Steva menyapu lantai kamar Asha, merapikan ruang sempit yang kini menjadi tempat tinggalnya sementara, ikut hidup menumpang pada adik seorang teman lama.
Asha datang menaiki motor maticnya saat Steva baru saja selsai menyapu dan meletakkan kembali benda panjang berambut hitam lurus kaku itu di pojokan dinding.
Asha baru saja pulang dari pasar, ia menentang sebuah plastik kresek berisi makanan 2 nasi bungkus untuk ia lahap sebagai menu sarapan bersama Steva. Dan juga dua kantong plastik berisi teh hangat yang rasnya hambar meski berkali-kali Asha mengatakan minta yang manis, namun tetap saja penjual itu tak melebihkan kadar gulanya, ya sudahlah, positif thinking saja, mungkin dia melihat Asha yang sudah manis takut diabetes kalau ditambah manis lagi.
"Udah siap?" tanya Asha melihat Steva yang sudah rapi memakai bajunya. Sebuah rok pendek selutut dan kemeja lengan pendek, mencetak lekuk tubuh Steva yang seksi. Tadinya Steva meminta dipinjami celana panjang saja, namun karena tinggi Steva yang tak sama dengan Asha membuat celana Asha terlihat cingkrang kalau Steva yang pakai. Sedangkan kalau rok span yang kini Steva pakai, biasanya masih di bawah lutut Asha.
Steva dan Asha mulai melahap menu sarapan mereka, jam sudah menunjukan pukul 6:15 pagi, mereka harus segera berangkat ke rumah besar nan mewah tempat kerja Asha, apalagi ini hari Steva baru akan melamar.
"Aku udah kabarin kak Afnan tadi pagi, dia mendoakan semoga Kak Steva bisa keterima, dan bekerja di tempat yang sama denganku," Asha memasukkan lagi satu sendok nasi sambal ke dalam mulutnya setelah ia selesai mengatakan kalimatnya pada Steva.
"Aamiin!" jawab Steva atas doa yang Afnan panjatkan.

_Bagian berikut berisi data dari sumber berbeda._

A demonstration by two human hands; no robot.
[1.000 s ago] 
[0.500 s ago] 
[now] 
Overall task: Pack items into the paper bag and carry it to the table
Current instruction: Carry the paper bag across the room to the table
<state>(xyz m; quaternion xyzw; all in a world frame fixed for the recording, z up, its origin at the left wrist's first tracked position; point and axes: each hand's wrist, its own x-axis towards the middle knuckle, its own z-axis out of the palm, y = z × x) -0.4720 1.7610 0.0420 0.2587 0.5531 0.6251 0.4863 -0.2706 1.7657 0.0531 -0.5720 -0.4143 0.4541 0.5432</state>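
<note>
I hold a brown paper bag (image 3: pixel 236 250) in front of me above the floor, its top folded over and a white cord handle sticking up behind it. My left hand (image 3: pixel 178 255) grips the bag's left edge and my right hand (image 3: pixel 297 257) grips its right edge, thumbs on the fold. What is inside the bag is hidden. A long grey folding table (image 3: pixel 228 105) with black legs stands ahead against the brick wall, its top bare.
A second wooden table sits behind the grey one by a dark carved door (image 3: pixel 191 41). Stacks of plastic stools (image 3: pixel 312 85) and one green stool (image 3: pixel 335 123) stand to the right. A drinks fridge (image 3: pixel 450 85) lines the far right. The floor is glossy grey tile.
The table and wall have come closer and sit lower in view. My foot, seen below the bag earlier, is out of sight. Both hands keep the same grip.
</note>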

"Sha, kalau kamu di sana kerjanya sebagai apa? Kenapa nggak kamu saja yang jadi pelayan pribadi Tuan besar itu?" tanya Steva penasaran, mendengar gaji yang ditawarkan sedikit lebih besar dari pelayan rumah biasa. Apalagi pekerjaannya terbilang santai dari pada mengurus seisi rumah.
"Aduh,,, nggak sanggup aku, Kak. Nih ya, aku pernah siapin sepatu dia saat mau kerja, langsung kena semprot, ngeri banget Kak kalo Tuan besar itu sudah mode marah. Makanya Asha nangis sama kepala pelayan untuk beralih pekerjaan,"
"Semengerikan itu? Lah gimana nanti sama aku yang hanya orang baru, Sha? Jangan-jangan langsung digantung di pohon anggur!" seloroh Steva membayangkan keseraman calon Tuannya.
Asha terkekeh mendengar ungkapan Steva.
"Mana ada digantung di pohon anggur, ha ha ha...."
Steva tersenyum kecut menangapi Asha yang terpingkal.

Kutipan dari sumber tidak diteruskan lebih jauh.